Casualisation and the erosion of job security are particularly big problems on the railway. In July 2013, an RMT report estimated only 10% of Personal Track Safety card holders were employed directly by Network Rail. The remainder are employed through agencies or are considered self employed for the companies purposes.
Casual workers have no job security. They can often be told at a moments notice that they are no longer required. The nature and the conditions of their work can change, and if they object they can be threatened with the sack. Organising to fight for better terms and conditions is an uphill battle as there may be no stable workforce to organise, and workers who stick their head above the parapet can be easily victimised. It is easy to see why employers are so keen on casualisation.
Employers like to justify casualisation by saying it offers flexibility. This is true in a sense — but the flexibility is all one way. Bosses can decide on a moments notice what work will be done and by how many people. The workers have no say about how much or how little they will work. If they refuse shifts when they don't want them they may find themselves "overlooked" when they do. Because workers can be got rid of so easily employers can dictate their terms and conditions without having to be flexible at all.
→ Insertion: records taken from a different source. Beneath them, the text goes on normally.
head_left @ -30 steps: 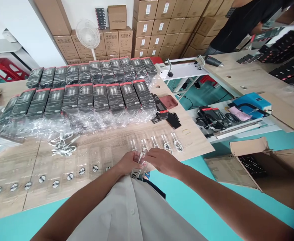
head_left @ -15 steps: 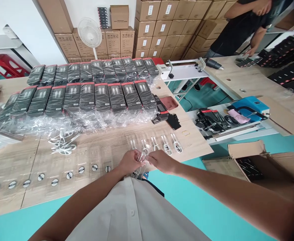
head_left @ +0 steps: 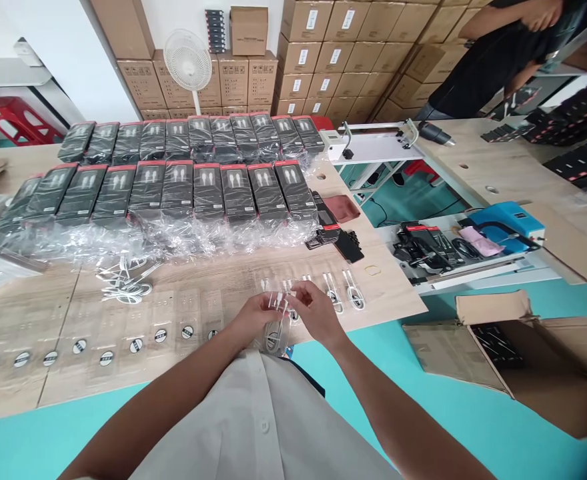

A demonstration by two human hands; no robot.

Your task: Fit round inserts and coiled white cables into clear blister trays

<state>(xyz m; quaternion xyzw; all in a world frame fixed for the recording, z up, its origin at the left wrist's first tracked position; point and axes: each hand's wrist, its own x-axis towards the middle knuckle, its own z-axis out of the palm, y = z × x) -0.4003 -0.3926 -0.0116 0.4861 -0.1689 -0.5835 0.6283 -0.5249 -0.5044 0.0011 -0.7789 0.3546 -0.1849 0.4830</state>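
Observation:
My left hand (head_left: 254, 319) is closed on a clear plastic tray (head_left: 284, 327) near the table's front edge. A coiled white cable (head_left: 272, 340) lies in that tray. With closed fingers, my right hand (head_left: 317, 312) grips the upper end of the cable, at its white plugs (head_left: 279, 299). Just beyond and right of my hands, several coiled white cables (head_left: 355, 297) in clear trays stand in a row, partly hidden by my right hand. To the left lie several flat clear trays (head_left: 201, 307) with round black-and-white labels (head_left: 160, 335).
Black boxes (head_left: 208, 193) in clear film fill the table's back in two rows. A bundle of loose white cables (head_left: 128, 288) lies at left. Black pieces (head_left: 348, 247) sit near the right corner. An open carton (head_left: 483, 380) stands on the floor; a co-worker (head_left: 493, 60) is at the back right.
My right hand has shifted up and its wrist has turned, its fingers now at the cable's plugs. The tray with the coil shows more clearly below my hands. The view has tilted slightly.

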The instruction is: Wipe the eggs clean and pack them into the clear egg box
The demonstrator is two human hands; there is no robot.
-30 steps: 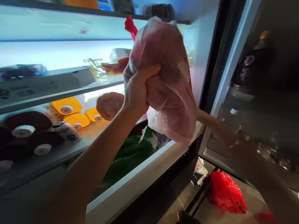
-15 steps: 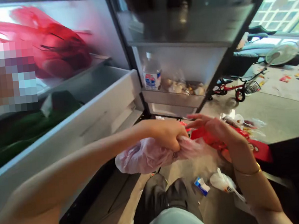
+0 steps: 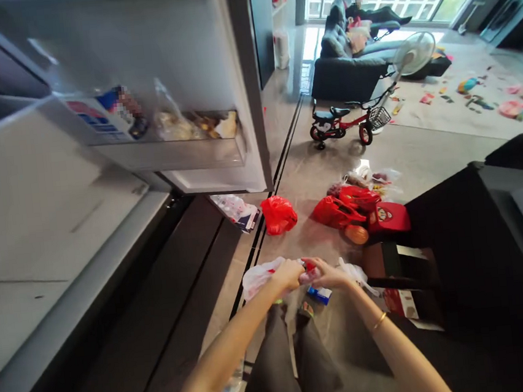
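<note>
A whitish, pink-tinted plastic bag (image 3: pixel 259 277) is in front of me, above the floor. My left hand (image 3: pixel 288 275) is closed around its gathered part. My right hand (image 3: pixel 329 274), with a gold bracelet on the wrist, has its fingers curled on the bag's other end, close to the left hand. What the bag contains cannot be made out. Below the hands, a blue and white box (image 3: pixel 320 295) lies on the floor near my feet. Beside my right hand is a white bag (image 3: pixel 355 273), partly covered by it.
At left stands an open fridge door (image 3: pixel 252 98) with a shelf (image 3: pixel 174 154) of bagged food, beside a pulled-out drawer (image 3: pixel 50 210). A red bag (image 3: pixel 279 214), several more bags and a red case (image 3: pixel 388 217) lie on the floor. Farther off are a small bike (image 3: pixel 344 123), fan (image 3: pixel 414 55) and seated person.
My view has swung right and away from the drawer. The right hand, apart from the bag before, has come to its end. The left hand still grips the bag, now held lower.
</note>
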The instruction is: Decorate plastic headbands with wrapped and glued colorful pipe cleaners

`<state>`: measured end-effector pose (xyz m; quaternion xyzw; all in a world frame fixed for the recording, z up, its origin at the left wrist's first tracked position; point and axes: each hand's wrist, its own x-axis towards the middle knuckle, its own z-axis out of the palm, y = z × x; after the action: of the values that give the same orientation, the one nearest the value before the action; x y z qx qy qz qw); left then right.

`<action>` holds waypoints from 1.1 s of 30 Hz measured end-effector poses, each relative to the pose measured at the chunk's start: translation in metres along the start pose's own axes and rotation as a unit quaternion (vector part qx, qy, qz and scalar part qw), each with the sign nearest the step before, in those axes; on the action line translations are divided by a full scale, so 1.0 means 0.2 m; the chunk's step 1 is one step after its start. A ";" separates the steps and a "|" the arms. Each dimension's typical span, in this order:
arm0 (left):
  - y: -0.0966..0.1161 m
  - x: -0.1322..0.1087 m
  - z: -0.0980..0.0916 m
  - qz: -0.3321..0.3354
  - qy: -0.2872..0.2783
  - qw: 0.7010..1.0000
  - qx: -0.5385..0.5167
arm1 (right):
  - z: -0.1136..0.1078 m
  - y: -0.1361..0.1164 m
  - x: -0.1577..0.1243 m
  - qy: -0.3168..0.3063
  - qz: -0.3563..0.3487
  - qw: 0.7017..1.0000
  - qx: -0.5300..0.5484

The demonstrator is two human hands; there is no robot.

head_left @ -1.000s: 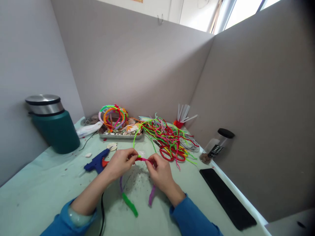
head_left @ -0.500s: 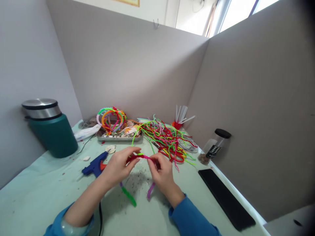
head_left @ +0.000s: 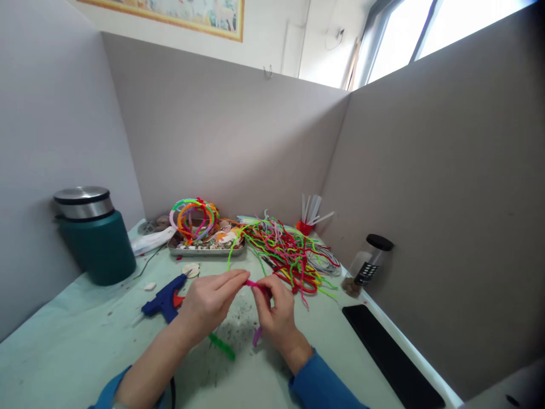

Friedrich Engels, the Marxist writer who co-authored the Communist Manifesto with Karl Marx, observed in 1891 that as the numbers of the working class increased so did "the insecurity of existence". The bosses' ability to take on and fire workers as they please relies on there being a large, relatively well-educated working class that can perform the jobs required. It also relies on improvements in productivity forcing people out of work, creating what Marx called a "reserve army" of workers.
Marx also observed that capitalism creates situations where work controls the worker, not the other way around. In order to make the most profit a capitalist needs to employ people as productively as possible, only using them for exactly as much as they are needed. Rather than the person performing the task dictating how it should be done the nature of the task dictates how the person performing it must live. "It is not the worker who employs the conditions of work, but rather the reverse, the conditions of work employ the worker."
We should demand an end to outsourcing; direct employment for all, and guaranteed hours.
Disputes like the STM security workers on London Overground, who campaigned for, and won, an end to zero-hours contracts, and the Hovis bakery workers in Wigan whose strikes forced bosses to give guaranteed hours, show that casualisation can be confronted through well-organised industrial action.